**REQUIRED ACTION:** The full text of the records below, minus any pictures, should be given back word for word.

**DATA TO PROCESS:**

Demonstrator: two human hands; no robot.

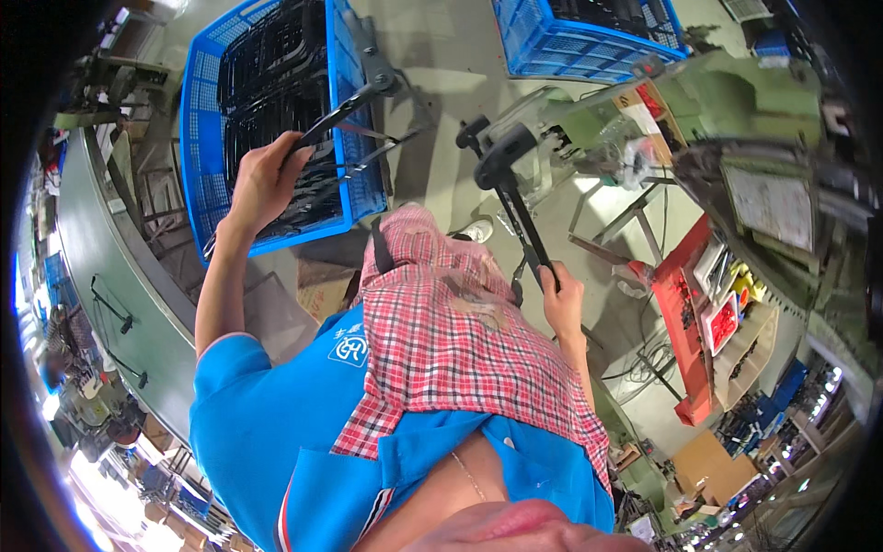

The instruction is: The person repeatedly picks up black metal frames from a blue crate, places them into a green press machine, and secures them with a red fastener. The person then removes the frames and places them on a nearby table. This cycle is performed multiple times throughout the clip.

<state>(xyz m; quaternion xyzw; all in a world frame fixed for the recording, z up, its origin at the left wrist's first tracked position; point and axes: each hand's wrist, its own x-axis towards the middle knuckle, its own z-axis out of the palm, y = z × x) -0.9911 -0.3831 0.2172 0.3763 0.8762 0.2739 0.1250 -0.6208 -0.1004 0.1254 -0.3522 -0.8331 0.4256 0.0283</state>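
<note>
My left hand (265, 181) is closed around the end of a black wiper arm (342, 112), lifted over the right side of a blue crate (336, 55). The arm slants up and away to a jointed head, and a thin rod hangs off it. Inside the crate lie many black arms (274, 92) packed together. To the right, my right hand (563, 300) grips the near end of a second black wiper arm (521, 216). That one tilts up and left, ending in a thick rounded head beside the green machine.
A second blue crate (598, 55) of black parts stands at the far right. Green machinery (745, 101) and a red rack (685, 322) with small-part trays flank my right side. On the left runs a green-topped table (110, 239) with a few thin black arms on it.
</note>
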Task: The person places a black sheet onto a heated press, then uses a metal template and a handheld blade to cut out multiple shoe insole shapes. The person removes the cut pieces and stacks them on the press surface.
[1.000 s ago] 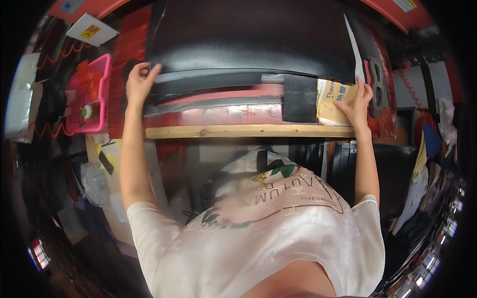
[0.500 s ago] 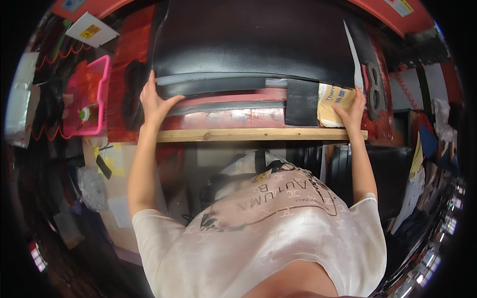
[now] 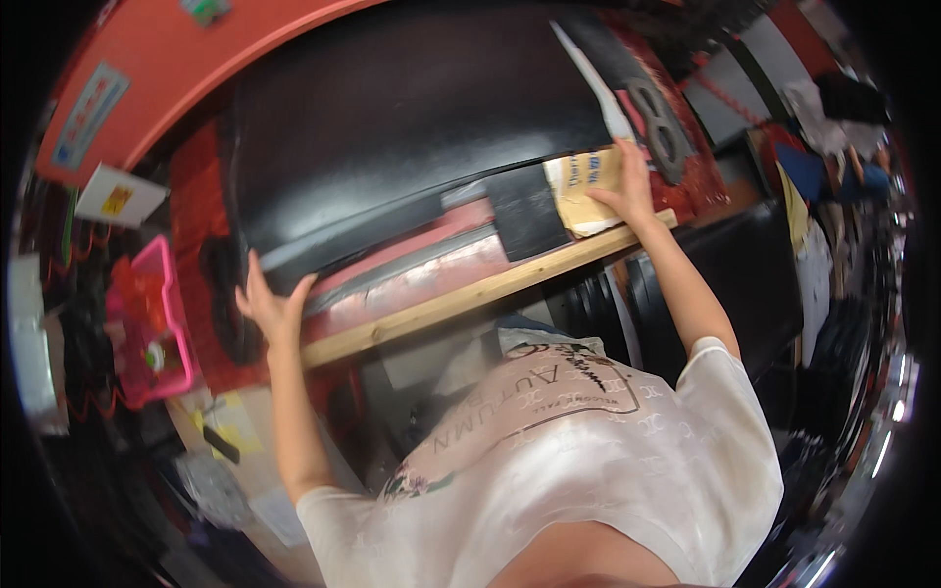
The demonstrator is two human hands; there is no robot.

**RESPONSE FOR THIS EXERCISE:**
Demonstrator: two human hands; no robot.


The instruction is: The person repeatedly picks up black metal frames from a blue crate, places them into a green press machine, and secures them with a red fastener. The person then removes the frames and places them on a nearby table. This cycle is performed multiple times throughout the clip.

<state>(xyz m; quaternion xyzw; all in a world frame fixed for the recording, z up, its origin at the left wrist's first tracked position; point and axes: each hand's wrist, its own x-axis towards the middle knuckle, its own z-axis out of the palm, y = z × x) -0.9911 -0.3831 0.2172 0.3763 0.8762 0.2739 0.1250 -0.6208 -0.1004 0.1254 -0.3522 -0.8331 0.4256 0.0283</state>
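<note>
My left hand (265, 181) is closed around the end of a black wiper arm (342, 112), lifted over the right side of a blue crate (336, 55). The arm slants up and away to a jointed head, and a thin rod hangs off it. Inside the crate lie many black arms (274, 92) packed together. To the right, my right hand (563, 300) grips the near end of a second black wiper arm (521, 216). That one tilts up and left, ending in a thick rounded head beside the green machine.
A second blue crate (598, 55) of black parts stands at the far right. Green machinery (745, 101) and a red rack (685, 322) with small-part trays flank my right side. On the left runs a green-topped table (110, 239) with a few thin black arms on it.
</note>
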Task: The person places a black sheet onto a heated press, then uses a metal template and a handheld blade to cut out multiple shoe insole shapes. The person removes the cut pieces and stacks them on the press surface.
[1.000 s ago] 
[0.500 s ago] 
[now] 
The demonstrator is two human hands; there is no robot.

Nothing else remains for the exercise.